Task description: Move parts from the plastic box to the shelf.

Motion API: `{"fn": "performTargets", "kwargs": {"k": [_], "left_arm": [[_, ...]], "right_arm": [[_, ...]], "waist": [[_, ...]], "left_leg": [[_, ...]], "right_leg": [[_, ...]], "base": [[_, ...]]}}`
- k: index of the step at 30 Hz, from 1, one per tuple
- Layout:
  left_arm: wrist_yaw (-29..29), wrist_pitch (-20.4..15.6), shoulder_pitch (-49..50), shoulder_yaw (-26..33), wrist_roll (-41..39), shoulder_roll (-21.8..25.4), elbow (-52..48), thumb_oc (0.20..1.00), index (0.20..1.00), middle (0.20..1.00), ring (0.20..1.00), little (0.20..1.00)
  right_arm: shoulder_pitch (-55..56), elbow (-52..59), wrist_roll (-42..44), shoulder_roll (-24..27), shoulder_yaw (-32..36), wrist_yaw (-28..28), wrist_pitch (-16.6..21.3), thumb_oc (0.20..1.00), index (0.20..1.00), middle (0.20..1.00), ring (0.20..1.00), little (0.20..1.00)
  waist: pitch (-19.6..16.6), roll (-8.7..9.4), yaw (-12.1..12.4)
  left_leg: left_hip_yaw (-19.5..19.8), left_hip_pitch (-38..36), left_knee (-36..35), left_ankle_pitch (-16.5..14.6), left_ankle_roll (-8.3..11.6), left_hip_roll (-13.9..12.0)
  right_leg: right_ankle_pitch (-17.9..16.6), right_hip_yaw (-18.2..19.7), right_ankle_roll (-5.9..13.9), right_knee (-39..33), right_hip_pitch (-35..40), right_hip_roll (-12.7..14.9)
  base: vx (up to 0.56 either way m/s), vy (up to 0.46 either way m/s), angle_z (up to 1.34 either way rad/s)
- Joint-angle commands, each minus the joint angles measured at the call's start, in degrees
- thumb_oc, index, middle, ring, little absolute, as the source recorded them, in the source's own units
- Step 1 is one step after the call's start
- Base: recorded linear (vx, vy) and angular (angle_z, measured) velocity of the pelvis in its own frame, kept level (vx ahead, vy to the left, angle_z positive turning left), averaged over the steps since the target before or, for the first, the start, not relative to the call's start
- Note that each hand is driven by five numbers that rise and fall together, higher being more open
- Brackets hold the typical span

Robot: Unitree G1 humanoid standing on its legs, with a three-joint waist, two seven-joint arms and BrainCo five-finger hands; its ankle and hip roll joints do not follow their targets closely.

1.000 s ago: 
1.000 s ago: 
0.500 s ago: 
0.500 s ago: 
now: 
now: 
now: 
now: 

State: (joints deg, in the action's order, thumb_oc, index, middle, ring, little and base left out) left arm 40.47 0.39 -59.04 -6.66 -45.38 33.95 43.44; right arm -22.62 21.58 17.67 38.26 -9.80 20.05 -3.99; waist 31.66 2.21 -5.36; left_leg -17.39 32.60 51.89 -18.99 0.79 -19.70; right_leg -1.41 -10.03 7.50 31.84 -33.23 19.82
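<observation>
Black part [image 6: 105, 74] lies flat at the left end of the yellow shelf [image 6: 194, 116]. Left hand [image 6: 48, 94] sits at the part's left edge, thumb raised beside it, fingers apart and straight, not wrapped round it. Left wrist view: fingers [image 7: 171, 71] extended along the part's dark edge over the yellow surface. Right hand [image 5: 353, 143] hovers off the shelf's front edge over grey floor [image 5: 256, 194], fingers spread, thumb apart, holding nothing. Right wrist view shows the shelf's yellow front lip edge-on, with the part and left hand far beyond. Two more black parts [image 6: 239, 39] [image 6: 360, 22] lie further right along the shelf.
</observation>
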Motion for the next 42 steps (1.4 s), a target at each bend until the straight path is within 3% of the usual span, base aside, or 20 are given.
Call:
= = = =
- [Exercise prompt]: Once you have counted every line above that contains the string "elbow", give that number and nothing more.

- [Answer to this exercise]: 2